Uno de los fenómenos es el de los que viven en su furgoneta o caravana y van buscando trabajo. No reparan en la distancia ni en el sueldo, sino en sobrevivir. Esto, como ha ocurrido en otros momentos de la historia, ha generado una mentalidad y costumbres nuevas, una comunidad incluso. Es lo que se llama “Nomadland”, como lo ha bautizado Jessica Bruder en “País nómada” (Capitán Swing). El impacto ha sido tal que Choé Zao rodó una película basada en él que fue galardonada en el Festival de Venecia y ahora ha triunfado en los Oscar. Bruder cuenta la historia de los supervivientes, de aquellos a los que la vida les dio la espalda con la crisis de 2007 y tuvieron que empezar de cero. Son personas de clase media, con estudios muchos de ellos. La Gran Recesión se los llevó por delante.
De las tres patas de la riqueza particular, incluso para jubilación, solo quedó la de la seguridad social. El ahorro y lo planes de pensiones habían caído. El resultado es que la seguridad social es la fuente de ingresos para los mayores de 65 años en Estados Unidos. Entre esta gente no solo hay jubilados, sino personas de mediana edad. Desempeñaron una profesión hasta que la innovación tecnológica y la competencia les dejó fuera de juego. Sin empleo, y con ahorros volatilizados, tuvieron que decidir seguir pagando un alquiler o lanzarse a vivir sobre cuatro ruedas. Eso hicieron. Son emprendedores de la supervivencia. Nómadas.
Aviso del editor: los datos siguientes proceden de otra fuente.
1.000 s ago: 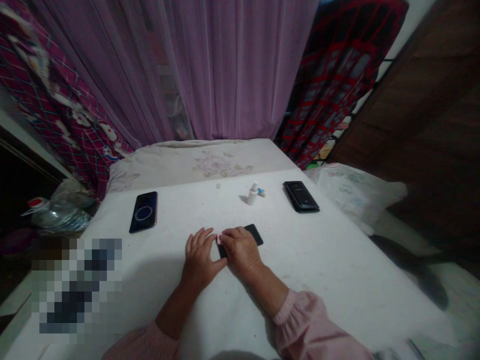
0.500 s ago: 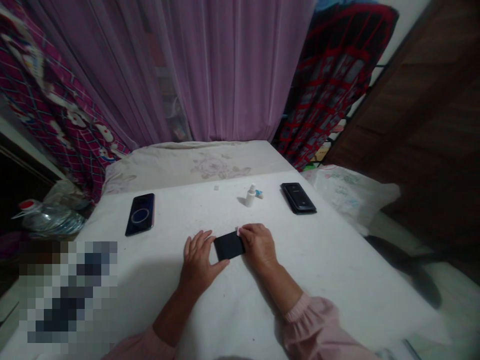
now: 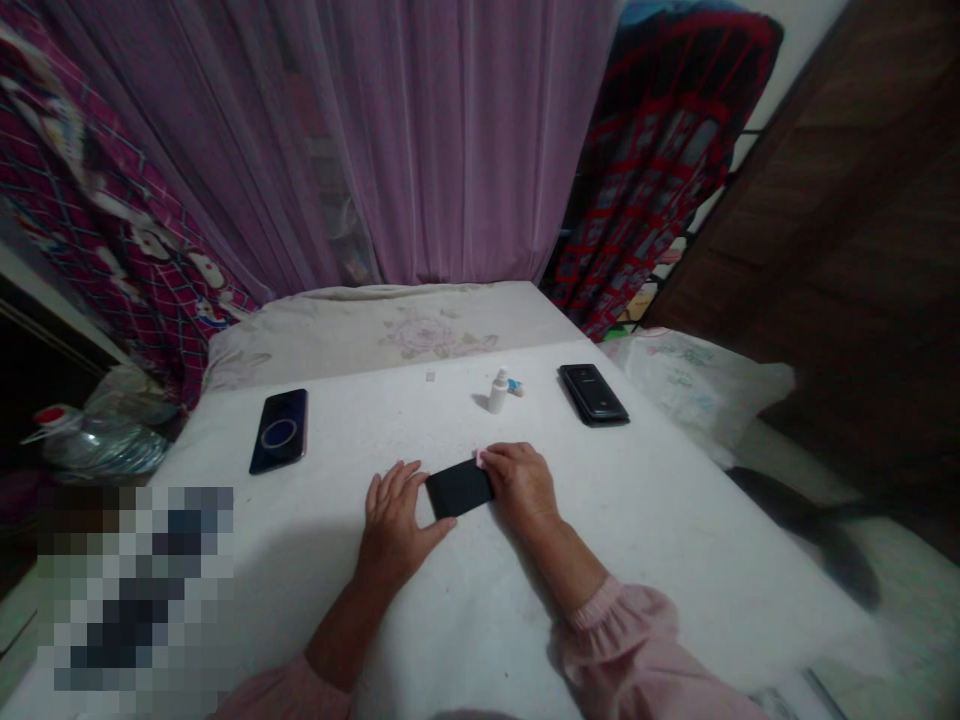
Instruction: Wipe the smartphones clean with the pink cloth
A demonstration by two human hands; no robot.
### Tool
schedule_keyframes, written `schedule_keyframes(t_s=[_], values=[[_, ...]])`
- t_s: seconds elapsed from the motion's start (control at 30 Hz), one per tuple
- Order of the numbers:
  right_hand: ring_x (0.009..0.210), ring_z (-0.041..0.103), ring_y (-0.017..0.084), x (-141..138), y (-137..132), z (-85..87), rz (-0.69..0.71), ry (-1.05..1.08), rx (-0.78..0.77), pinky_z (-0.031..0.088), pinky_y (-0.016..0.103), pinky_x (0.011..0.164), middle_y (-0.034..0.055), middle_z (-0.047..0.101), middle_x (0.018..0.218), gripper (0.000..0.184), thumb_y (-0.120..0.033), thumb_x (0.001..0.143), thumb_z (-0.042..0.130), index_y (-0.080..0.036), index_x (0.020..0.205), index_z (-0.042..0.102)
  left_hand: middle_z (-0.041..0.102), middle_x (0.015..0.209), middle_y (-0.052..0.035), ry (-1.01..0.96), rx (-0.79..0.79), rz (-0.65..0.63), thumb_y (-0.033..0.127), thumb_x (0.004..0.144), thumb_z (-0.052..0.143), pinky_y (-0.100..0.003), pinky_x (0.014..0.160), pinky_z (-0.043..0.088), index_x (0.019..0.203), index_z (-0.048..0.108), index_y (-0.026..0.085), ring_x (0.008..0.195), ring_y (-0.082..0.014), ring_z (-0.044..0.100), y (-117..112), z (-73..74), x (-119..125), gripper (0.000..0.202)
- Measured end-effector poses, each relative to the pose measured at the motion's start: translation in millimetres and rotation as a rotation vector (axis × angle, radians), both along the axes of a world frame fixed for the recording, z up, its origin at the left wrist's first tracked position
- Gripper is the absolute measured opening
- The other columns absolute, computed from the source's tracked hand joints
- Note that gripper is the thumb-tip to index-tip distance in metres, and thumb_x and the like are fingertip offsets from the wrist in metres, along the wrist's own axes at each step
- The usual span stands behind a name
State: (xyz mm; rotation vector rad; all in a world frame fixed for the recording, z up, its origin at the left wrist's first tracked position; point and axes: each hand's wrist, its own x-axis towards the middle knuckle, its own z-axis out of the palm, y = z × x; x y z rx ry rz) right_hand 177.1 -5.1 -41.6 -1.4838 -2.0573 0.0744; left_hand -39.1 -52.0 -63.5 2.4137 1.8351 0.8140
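While L hand [image 3: 396,522] touches it, R hand [image 3: 521,490] holds black phone [image 3: 459,489], prob.

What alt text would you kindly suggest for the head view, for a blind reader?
The left hand and right hand flank a flat black rectangle on a white surface, with two smartphones and a small white bottle beyond.

Sheer purple curtain [image 3: 450,140] behind a white-sheeted bed [image 3: 390,320]
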Motion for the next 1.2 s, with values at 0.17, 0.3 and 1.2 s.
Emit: schedule_keyframes(t_s=[0.17, 0.3, 1.2], values=[[0.089, 0.065, 0.022, 20, 11, -7.3, -0.092, 0.141, -0.058, 0.049, 0.034, 0.081, 0.0049, 0.076, 0.097, 0.019, -0.028, 0.091, 0.058, -0.027, 0.097, 0.077, 0.060, 0.134, -0.0159, -0.013, -0.023, -0.010, 0.044, 0.076, 0.072, -0.059, 0.112, 0.030, 0.124, 0.055, 0.022, 0.131, -0.0358, 0.050, 2, -4.5, -4, 0.055], [0.090, 0.068, 0.022, 12, 17, -2.0, -0.094, 0.256, -0.135, 0.050, 0.033, 0.079, 0.0017, 0.077, 0.098, 0.021, -0.031, 0.092, 0.056, -0.030, 0.100, 0.076, 0.064, 0.129, -0.0144, -0.095, -0.047, 0.009, 0.036, 0.079, 0.068, -0.058, 0.113, 0.029, 0.130, 0.047, 0.022, 0.128, -0.0328, 0.054, 3, -3.5, -3, 0.057], [0.086, 0.059, 0.021, -40, -19, 39.3, 0.340, -0.016, 0.174, 0.039, 0.035, 0.078, 0.0045, 0.070, 0.092, 0.010, -0.019, 0.092, 0.060, -0.020, 0.098, 0.068, 0.075, 0.093, -0.0042, -0.172, 0.079, -0.076, 0.024, 0.092, 0.051, -0.049, 0.100, 0.042, 0.104, 0.064, 0.022, 0.091, -0.0230, 0.068, 0, 6.3, 1, 0.018]])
VIVIR Y MORIR EN LA CARRETERA
Existen dos Estados Unidos. Uno estático y otro móvil. El de las ciudades y los pueblos y el de las miles de personas que se mueven a lo largo del país buscando trabajo o nuevas oportunidades, que es justo lo que reflejan docenas de películas. Todo un parque automovilístico y humano que no cesa de moverse de la costa atlántica a la del pacífico. Esto es lo que nos cuenta justamente Jessica Bruder, que ha vivido dicho fenómeno. Son personas que acuden donde se les necesita y que se encargan de trabajos que nadie quiere hacer. Son temporeros y toda una masa de mano de obra dispuesta a aceptar un empleo en el campo, en una fábrica o en una tienda. No son “homeless”, aunque algunos los tildan de esa manera en Estados Unidos. Ellos se defienden afirmando que su vehículo es su hogar, que la caravana es su domicilio y que prefieren el nombre de “personas sin vivienda fija”. Bonito eufemismo. Descansan donde pueden y encuentran. Sobre todo, en esos parkings habilitados para personas como ellos (Amazon, de hecho, les ha reservado uno). La autora no ha escrito un ensayo político, sino un reportaje de cómo viven estos nómadas del siglo XXI, y es a lo que se limita. Con una prosa amena, aborda esta coyuntura social que es evidente en Estados Unidos, aunque en España también existe mucha gente que vive en un camping. Ella no se refiere a la norteamérica de Donald Trump. Sería injusto. Solo explica la forma que hoy en día ha tomado el problema de la gente que se queda fuera del sistema desde la gran recesión de 2007. Bruder lo conoce bien, porque no en vano convivió con ellos durante tres años. Sus experiencias las ha volcado de manera honesta, pero tampoco inocente.